Der Anwaltsberuf ist intensiv und unvorhersehbar. Jeder Tag gestaltet sich ein wenig anders und man ist stets mit neuen Sachverhalten und rechtlichen Fragen konfrontiert, was den Beruf extrem spannend macht. Oft arbeite ich an rechtlichen Dokumenten, wie z.B. Rechtsschriften, Gutachten, Plädoyernotizen etc. Es gehört zu meinem Berufsalltag, im Team zu arbeiten und mich mit meinen Kolleginnen und Kollegen auszutauschen. Dabei ist das Ziel, sämtliche faktischen und rechtlichen Argumente für die Position unserer Klientinnen und Klienten zu finden und alle Möglichkeiten auszuschöpfen, um die besten Ergebnisse zu erzielen. Ausserdem gehört auch die Kommunikation mit der Klientschaft, Behördenmitgliedern und externen Kolleginnen und Kollegen zum Berufsalltag. Im Übrigen organisiere ich Weiterbildungen und Konferenzen und nehme aktiv daran teil. Ich trage Verantwortung für Anlässe in meiner Funktion als Vizepräsidentin der Litigation Commission der International Association of Young Lawyers.

AL: Eine sorgfältige Analyse und Vorbereitung ist zentral für die erfolgreiche Anwaltstätigkeit. Daher lese ich viel und spreche oft mit Klientinnen und Klienten, um das juristische Problem zu verstehen und die optimale Lösung zu identifizieren.

Repetitorien und Übungsbücher sind in erster Linie für Jus-Studierende zur Prüfungsvorbereitung gedacht. Welchen guten Ratschlag können Sie zukünftigen Juristinnen und Juristen mit auf den Weg geben? Was sagen Sie einem/r Jus-Studierenden, der/die in Zukunft gerne die Anwaltstätigkeit ausüben möchte?

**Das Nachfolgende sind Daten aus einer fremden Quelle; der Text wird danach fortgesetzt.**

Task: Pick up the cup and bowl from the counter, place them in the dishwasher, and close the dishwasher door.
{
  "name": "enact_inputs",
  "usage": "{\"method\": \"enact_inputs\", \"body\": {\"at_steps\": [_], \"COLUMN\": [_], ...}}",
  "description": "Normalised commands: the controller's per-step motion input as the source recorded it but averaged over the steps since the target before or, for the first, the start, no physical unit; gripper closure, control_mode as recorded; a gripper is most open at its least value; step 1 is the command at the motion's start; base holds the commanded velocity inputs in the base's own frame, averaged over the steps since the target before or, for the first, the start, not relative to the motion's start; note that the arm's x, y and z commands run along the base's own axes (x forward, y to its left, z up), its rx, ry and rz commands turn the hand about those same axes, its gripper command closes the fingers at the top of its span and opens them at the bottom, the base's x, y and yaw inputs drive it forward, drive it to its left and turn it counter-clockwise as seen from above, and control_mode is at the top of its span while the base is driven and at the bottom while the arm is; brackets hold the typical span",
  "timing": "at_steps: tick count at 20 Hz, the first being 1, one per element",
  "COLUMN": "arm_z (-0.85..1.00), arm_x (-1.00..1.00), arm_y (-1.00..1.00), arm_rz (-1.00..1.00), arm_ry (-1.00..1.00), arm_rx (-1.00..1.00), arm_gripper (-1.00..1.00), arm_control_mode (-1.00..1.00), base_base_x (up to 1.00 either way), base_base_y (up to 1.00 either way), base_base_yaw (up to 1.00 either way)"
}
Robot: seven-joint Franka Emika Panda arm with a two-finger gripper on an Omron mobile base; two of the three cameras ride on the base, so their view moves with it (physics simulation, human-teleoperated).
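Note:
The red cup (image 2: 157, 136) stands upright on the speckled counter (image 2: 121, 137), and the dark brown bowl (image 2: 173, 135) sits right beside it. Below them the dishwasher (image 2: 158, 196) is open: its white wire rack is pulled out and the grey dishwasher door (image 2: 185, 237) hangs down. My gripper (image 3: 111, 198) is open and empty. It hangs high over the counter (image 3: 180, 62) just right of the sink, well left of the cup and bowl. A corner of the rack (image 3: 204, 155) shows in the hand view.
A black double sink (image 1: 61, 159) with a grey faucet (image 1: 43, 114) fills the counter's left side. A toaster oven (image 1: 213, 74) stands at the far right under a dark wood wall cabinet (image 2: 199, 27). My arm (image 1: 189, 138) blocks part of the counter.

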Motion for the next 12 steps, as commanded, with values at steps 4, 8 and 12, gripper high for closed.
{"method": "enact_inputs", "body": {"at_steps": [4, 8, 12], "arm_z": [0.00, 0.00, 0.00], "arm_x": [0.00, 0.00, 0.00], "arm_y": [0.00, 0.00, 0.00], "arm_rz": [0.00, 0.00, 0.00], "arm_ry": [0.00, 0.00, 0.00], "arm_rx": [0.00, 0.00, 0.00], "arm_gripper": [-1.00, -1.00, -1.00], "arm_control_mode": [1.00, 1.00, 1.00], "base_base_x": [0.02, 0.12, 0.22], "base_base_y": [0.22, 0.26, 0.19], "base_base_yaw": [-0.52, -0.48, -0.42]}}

ML: Das Studium soll Freude bereiten, denn nur so trägt es zu einer langfristigen beruflichen Erfüllung bei. Ein ausgeprägtes Interesse am Lesen und Verfassen von Texten sowie analytisches und kreatives Denken sind dabei von entscheidender Bedeutung.
Ich habe während des Studiums in einem 60%-Pensum gearbeitet und dennoch innert Regelzeit den zweitbesten Abschluss gemacht. Gleichzeitig habe ich Vorlesungen und Tutorate der kunsthistorischen Fakultät besucht und eine Weinausbildung absolviert. Das war nur möglich, weil mich dies alles sehr interessierte und es Spass machte. Ausserdem war das Arbeiten nicht nur zum Geldverdienen, sondern v.a. auch für meine berufliche Entwicklung zentral. Während der Arbeit habe ich viel gelernt, was mich auf den Berufseinstieg nach dem Studium vorbereitete, und Mentorinnen und Mentoren gefunden, die mich auf meinem Weg förderten. Dafür bin ich sehr dankbar.
Im Übrigen sind natürlich gute Lehrmittel die Voraussetzung für ein gelungenes Studium und damit sind Studierende bei Orell Füssli bestens bedient.

AL: Im Grunde ist Jus die Wissenschaft über die Regeln in der Gesellschaft. Daher ist – neben dem gewissenhaften und sorgfältigen Studium – auch wichtig, nie den Draht zur Gesellschaft und zum Leben ausserhalb der Universität zu verlieren.


Liebe Frau Lindholm, lieber Herr Lienhard, wir bedanken uns bei Ihnen für das Gespräch.
 

Michelle Lindholm (ML), RA, MLaw, LL.M. (University of Cambridge), CAS in Arbitration, ist seit 2024 als Rechtsanwältin bei Quinn Emanuel Urquhart & Sullivan (Schweiz) GmbH tätig.

Andreas Lienhard (AL), Dr. iur., RA, LL.M., CAS in Arbitration, arbeitet als Rechtsanwalt bei Pestalozzi Rechtsanwälte in Zürich; per 1. Januar 2023 wurde er zum Partner von Pestalozzi Rechtsanwälte befördert.